**Exercise goal**
Search term "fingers": copy each line of the data containing it.

[Dataset entries]
↓↓↓
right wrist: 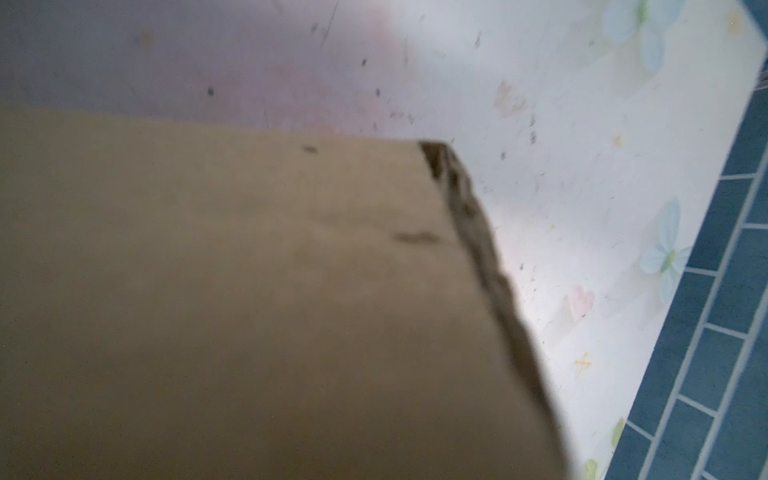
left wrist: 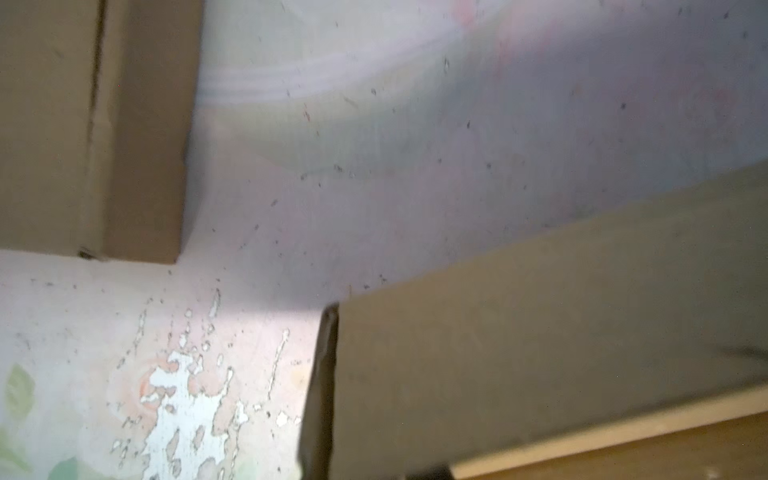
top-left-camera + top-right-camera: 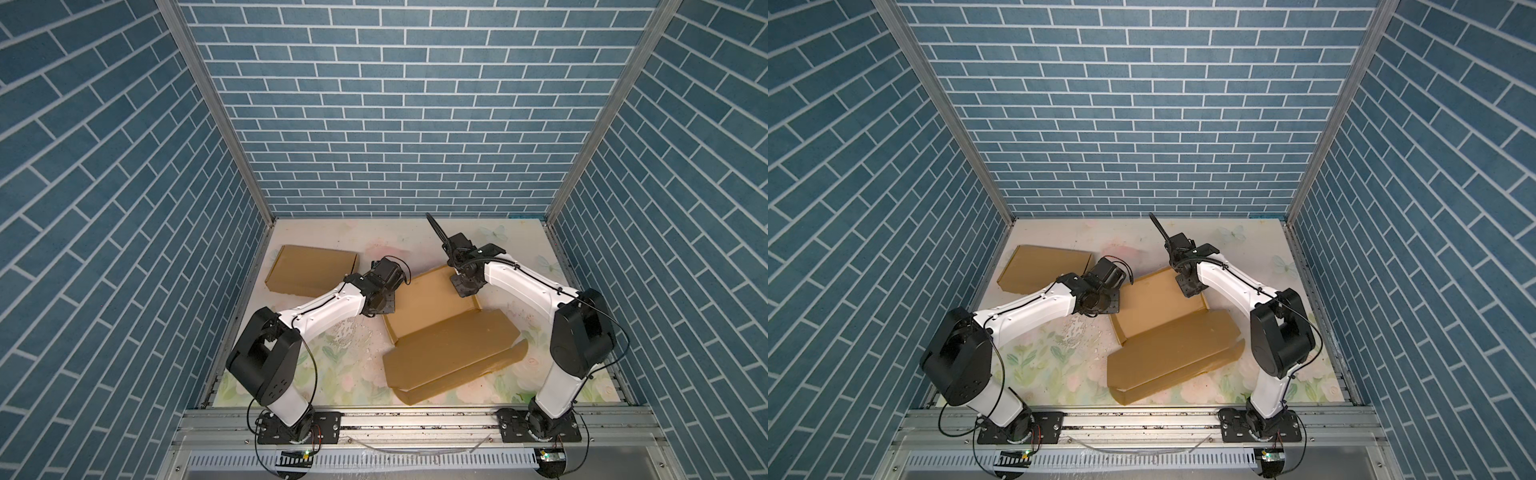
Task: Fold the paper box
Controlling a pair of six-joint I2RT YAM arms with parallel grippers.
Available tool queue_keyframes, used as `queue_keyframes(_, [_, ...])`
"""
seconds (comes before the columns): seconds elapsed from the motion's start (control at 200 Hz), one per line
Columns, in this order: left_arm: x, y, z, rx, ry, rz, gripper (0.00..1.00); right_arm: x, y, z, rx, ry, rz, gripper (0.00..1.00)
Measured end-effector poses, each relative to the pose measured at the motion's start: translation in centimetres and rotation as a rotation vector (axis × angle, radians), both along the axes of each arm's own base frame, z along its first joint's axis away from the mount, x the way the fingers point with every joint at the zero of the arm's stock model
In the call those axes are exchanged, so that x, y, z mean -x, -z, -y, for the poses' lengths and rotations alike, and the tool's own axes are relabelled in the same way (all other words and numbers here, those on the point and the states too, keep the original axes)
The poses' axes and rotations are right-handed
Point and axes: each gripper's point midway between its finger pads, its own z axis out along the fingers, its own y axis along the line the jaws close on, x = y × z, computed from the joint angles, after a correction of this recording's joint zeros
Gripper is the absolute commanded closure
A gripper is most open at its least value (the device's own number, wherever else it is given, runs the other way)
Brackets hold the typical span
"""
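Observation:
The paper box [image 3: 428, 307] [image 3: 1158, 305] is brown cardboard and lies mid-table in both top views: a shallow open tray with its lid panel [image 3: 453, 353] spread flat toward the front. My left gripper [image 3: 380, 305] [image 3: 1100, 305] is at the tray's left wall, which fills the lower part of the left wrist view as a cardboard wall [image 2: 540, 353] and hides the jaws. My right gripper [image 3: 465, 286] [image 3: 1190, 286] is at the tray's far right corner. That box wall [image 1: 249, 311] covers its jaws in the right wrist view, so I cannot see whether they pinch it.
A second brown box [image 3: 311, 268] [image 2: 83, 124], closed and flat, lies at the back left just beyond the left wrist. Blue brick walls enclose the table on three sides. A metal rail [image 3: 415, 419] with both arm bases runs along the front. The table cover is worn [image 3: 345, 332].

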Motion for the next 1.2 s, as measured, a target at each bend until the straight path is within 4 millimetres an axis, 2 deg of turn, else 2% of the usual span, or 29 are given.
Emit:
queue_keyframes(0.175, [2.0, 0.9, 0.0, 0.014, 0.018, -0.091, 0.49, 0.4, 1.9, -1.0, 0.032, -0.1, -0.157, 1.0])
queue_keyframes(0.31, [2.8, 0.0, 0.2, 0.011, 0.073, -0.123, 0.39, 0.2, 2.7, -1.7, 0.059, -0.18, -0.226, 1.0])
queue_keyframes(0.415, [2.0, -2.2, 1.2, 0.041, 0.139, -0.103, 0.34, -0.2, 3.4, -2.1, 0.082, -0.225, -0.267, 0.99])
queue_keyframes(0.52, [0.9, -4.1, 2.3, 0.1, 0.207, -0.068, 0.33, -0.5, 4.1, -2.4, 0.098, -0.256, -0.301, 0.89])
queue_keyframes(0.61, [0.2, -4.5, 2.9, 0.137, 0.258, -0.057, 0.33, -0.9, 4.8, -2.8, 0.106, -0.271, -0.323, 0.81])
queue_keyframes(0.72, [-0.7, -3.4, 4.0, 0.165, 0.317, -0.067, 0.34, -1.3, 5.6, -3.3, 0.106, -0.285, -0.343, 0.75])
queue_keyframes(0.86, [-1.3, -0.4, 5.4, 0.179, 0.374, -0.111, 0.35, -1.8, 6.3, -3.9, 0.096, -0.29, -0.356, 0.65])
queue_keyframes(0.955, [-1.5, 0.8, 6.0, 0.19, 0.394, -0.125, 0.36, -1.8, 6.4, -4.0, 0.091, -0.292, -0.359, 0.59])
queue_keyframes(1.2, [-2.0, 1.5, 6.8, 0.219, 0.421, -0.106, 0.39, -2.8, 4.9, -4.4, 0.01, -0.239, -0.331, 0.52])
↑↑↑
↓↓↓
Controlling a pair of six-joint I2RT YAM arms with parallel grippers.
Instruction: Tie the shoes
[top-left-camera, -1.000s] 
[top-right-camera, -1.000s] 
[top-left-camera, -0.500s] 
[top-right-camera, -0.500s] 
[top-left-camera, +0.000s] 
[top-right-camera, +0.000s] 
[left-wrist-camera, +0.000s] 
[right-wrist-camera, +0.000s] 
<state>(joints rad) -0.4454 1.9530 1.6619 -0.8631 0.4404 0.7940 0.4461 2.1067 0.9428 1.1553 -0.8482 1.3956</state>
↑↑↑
**Exercise response**
Measured end-effector poses, each relative to the pose measured at the motion's start: translation in centimetres and rotation as a rotation vector (axis × angle, radians), both along the axes of each arm's own base frame, z along its first joint's axis away from the mount, x the way the fingers point with every joint at the zero of the arm's stock model
Point and axes: each gripper's point midway between its finger pads, its own z axis out along the fingers, its own y axis along the line the jaws close on, x = y × z, computed from the joint angles, after a correction of this recording's joint zeros

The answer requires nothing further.